Les mandataires des candidats doivent s’enregistrer avant la date limite – ELECAM dit vouloir renforcer les contrôles pour un scrutin équitable
À moins de deux mois de l’élection présidentielle du 12 octobre 2025, le Directeur Général des Élections a publié un avis officiel à l’intention des candidats et de leurs mandataires, leur rappelant l’obligation de désigner leurs représentants auprès des commissions départementales de supervision. Cette étape, essentielle pour garantir la transparence du scrutin, doit être respectée dans les délais impartis sous peine d’exclusion du processus de supervision.
Une procédure incontournable pour une élection crédible
Dans un communiqué diffusé ce lundi, le DG des Élections a précisé que les noms des représentants des candidats doivent être déposés soit à la Direction Générale des Élections (DGE), dans les délégations régionales, ou dans les agences départementales d’ELECAM. Ces commissions, dont le siège est établi dans chaque chef-lieu de département, joueront un rôle clé dans le bon déroulement du vote, depuis la vérification des listes électorales jusqu’au dépouillement.
« Cette démarche est fondamentale pour assurer une représentation équilibrée de tous les candidats dans les instances de contrôle. Aucun parti ou candidat ne peut se permettre de négliger cette formalité, sous peine de perdre toute capacité de surveillance active du processus », a souligné un haut responsable d’ELECAM sous couvert d’anonymat.
Un calendrier électoral sous tension
Avec une campagne électorale qui s’annonce particulièrement disputée, cette annonce intervient dans un contexte où plusieurs formations politiques ont déjà exprimé leurs craintes quant à la partialité des institutions en charge de l’organisation du scrutin. La désignation de représentants impartiaux et reconnus par toutes les parties prenantes apparaît donc comme un gage de confiance.
Les candidats ont jusqu’au [date précise] pour effectuer ces dépôts, un délai jugé serré par certains observateurs, mais nécessaire selon ELECAM pour permettre un traitement efficace des dossiers. « Nous devons nous assurer que chaque commission dispose de membres légitimes, identifiés et formés à temps », a justifié un membre de la DGE.
La transparence, enjeu majeur de la présidentielle 2025
Cette élection, qui pourrait marquer un tournant dans l’histoire politique du pays, se déroule dans un climat de fortes attentes. Les dernières réformes électorales, dont la modernisation des fichiers biométriques et le renforcement des contrôles, visent à rassurer l’opinion publique et les partenaires internationaux sur la régularité du scrutin.
Cependant, des voix s’élèvent pour demander plus de garanties, notamment sur la composition des commissions de supervision. « Il est impératif que ces instances soient réellement indépendantes et que les représentants des candidats aient un pouvoir de contrôle effectif », a insisté [nom d’un opposant ou observateur cité en exemple].

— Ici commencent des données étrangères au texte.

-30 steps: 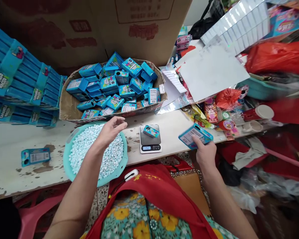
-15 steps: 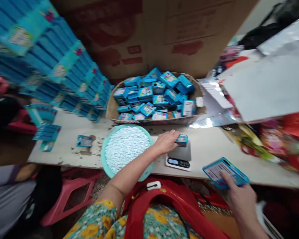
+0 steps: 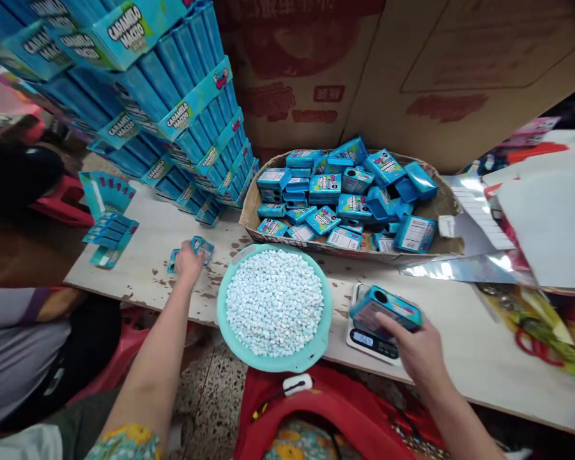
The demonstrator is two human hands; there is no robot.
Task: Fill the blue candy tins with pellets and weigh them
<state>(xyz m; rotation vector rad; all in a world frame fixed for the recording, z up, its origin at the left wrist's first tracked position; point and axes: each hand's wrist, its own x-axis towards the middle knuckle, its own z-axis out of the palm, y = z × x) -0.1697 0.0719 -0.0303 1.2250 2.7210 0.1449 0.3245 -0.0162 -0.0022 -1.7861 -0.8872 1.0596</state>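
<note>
My left hand (image 3: 188,260) reaches out over the white table (image 3: 464,332) and closes on a small blue candy box (image 3: 202,247), right beside another flat blue box (image 3: 173,260) lying there. My right hand (image 3: 416,348) grips a larger blue box (image 3: 384,307), holding it over the small digital scale (image 3: 370,338). Between my arms sits a teal bowl (image 3: 311,359) heaped with small white candies (image 3: 274,301). Behind it a shallow cardboard tray (image 3: 439,206) holds several blue boxes.
Stacks of long blue cartons (image 3: 182,118) stand at the back left, with flat blue packs (image 3: 106,220) beside them. Big cardboard boxes (image 3: 388,70) wall off the back. Papers and foil sheets (image 3: 536,217) crowd the right. A person in grey (image 3: 14,345) sits at the left.
My left hand lifted the small box off the scale and carried it left, down to the table beside the flat box. My right hand brought its box over the scale. The view swung left.
</note>
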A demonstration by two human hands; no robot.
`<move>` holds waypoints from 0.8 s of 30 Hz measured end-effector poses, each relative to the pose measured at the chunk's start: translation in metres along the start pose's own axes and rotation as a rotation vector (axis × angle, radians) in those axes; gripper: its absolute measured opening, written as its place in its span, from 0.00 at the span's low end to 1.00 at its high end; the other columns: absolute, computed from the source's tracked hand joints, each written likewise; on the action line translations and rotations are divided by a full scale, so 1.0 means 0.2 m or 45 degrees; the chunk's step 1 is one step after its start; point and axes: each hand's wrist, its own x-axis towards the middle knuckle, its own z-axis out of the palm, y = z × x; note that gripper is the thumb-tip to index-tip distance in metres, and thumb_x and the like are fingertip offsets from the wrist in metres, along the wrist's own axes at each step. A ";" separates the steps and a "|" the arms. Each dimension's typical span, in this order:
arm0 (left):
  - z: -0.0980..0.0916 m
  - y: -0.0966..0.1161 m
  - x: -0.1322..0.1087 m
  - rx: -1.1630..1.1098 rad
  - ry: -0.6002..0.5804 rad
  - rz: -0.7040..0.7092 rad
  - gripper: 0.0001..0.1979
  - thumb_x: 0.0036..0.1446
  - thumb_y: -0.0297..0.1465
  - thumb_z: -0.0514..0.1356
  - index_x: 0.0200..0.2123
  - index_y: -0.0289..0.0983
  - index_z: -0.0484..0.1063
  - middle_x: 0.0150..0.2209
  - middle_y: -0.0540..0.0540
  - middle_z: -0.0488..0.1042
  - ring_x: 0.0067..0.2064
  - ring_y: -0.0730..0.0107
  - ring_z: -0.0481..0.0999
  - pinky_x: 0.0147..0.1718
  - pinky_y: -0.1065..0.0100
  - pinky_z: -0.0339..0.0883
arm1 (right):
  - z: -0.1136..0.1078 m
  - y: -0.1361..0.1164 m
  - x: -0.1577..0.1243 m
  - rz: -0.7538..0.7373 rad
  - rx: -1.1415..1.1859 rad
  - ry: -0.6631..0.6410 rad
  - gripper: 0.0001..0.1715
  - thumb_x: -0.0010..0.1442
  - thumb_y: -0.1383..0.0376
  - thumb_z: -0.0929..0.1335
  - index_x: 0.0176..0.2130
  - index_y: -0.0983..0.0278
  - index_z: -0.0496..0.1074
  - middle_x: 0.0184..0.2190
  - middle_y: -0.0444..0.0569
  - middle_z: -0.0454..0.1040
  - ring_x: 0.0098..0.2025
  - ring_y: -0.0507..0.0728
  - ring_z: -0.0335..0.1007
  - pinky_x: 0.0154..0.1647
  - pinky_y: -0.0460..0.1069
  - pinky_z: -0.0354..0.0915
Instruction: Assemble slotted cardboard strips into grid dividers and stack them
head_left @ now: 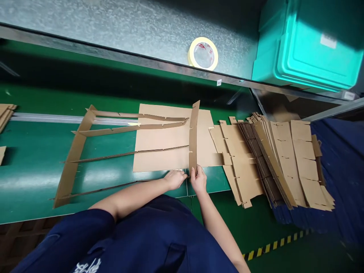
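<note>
Your right hand [199, 180] grips an upright tan cardboard strip [193, 136]; beside it, your left hand [175, 179] pinches a thin divider [105, 188].

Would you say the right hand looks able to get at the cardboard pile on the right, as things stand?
Probably yes: nothing seems to stand between the right hand and the pile, but the hand would first have to release the upright strip.
</note>
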 end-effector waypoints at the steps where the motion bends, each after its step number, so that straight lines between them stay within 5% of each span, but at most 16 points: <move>1: 0.00 0.00 0.00 -0.003 0.004 0.000 0.13 0.62 0.28 0.48 0.41 0.37 0.72 0.37 0.43 0.75 0.41 0.61 0.75 0.40 0.62 0.70 | 0.02 0.01 0.00 -0.017 -0.036 0.012 0.20 0.66 0.56 0.56 0.42 0.66 0.68 0.33 0.54 0.73 0.34 0.58 0.69 0.35 0.51 0.63; 5: 0.00 -0.01 0.01 0.000 0.013 -0.005 0.12 0.61 0.27 0.49 0.42 0.37 0.72 0.38 0.43 0.75 0.43 0.60 0.75 0.41 0.61 0.70 | 0.05 0.00 0.03 -0.103 -0.165 0.056 0.21 0.67 0.57 0.55 0.42 0.66 0.68 0.34 0.56 0.73 0.38 0.60 0.67 0.39 0.53 0.63; 10: 0.02 -0.02 0.01 0.029 -0.004 0.021 0.12 0.60 0.26 0.51 0.42 0.35 0.72 0.39 0.41 0.75 0.43 0.58 0.74 0.42 0.59 0.70 | 0.06 -0.02 -0.01 -0.208 -0.194 -0.099 0.19 0.68 0.59 0.54 0.44 0.65 0.67 0.34 0.53 0.73 0.38 0.58 0.68 0.40 0.52 0.62; 17: 0.03 -0.01 0.00 0.021 -0.023 0.053 0.13 0.61 0.27 0.49 0.41 0.34 0.72 0.38 0.39 0.75 0.42 0.59 0.74 0.41 0.59 0.70 | 0.14 0.01 -0.05 -0.024 -0.147 -0.057 0.22 0.68 0.58 0.52 0.44 0.67 0.66 0.36 0.57 0.73 0.39 0.59 0.69 0.41 0.54 0.64; 21: -0.06 -0.08 0.00 -0.041 0.020 0.131 0.12 0.60 0.35 0.53 0.43 0.39 0.73 0.42 0.43 0.75 0.46 0.62 0.73 0.45 0.61 0.67 | 0.15 0.00 -0.03 0.048 -0.113 -0.134 0.22 0.67 0.57 0.52 0.45 0.66 0.66 0.36 0.55 0.73 0.38 0.59 0.69 0.39 0.52 0.64; 24: -0.20 -0.21 0.06 -0.076 0.282 0.060 0.18 0.55 0.35 0.57 0.50 0.42 0.71 0.53 0.44 0.70 0.58 0.58 0.64 0.55 0.57 0.59 | 0.15 0.00 -0.04 0.071 -0.096 -0.142 0.23 0.68 0.57 0.52 0.45 0.66 0.66 0.37 0.55 0.74 0.38 0.59 0.70 0.39 0.52 0.64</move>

Les prochaines étapes à surveiller
Une fois les représentants enregistrés, ELECAM organisera des sessions de formation pour harmoniser les procédures de supervision. Parallèlement, les observateurs nationaux et internationaux commenceront leur déploiement sur le terrain, dans un souci de vérification multilatérale.
Dans les semaines à venir, les candidats devront également finaliser leurs parrainages et confirmer leur participation définitive, sous peine de voir leur dossier rejeté. La pression monte donc à l’approche de l’échéance, alors que les premiers meetings politiques battent déjà leur plein.
Un test démocratique à haut risque
L’appel lancé par le DG des Élections constitue une pièce maîtresse dans l’édification d’un scrutin crédible. Si les candidats et leurs équipes respectent scrupuleusement ces consignes, le processus gagnera en légitimité. Dans le cas contraire, les risques de contestation post-électorale pourraient s’accroître, plongeant le pays dans une nouvelle période d’incertitude.
Une chose est sûre : tous les regards sont désormais tournés vers ELECAM et les partis politiques, dont la collaboration sera déterminante pour la réussite de cette élection présidentielle historique.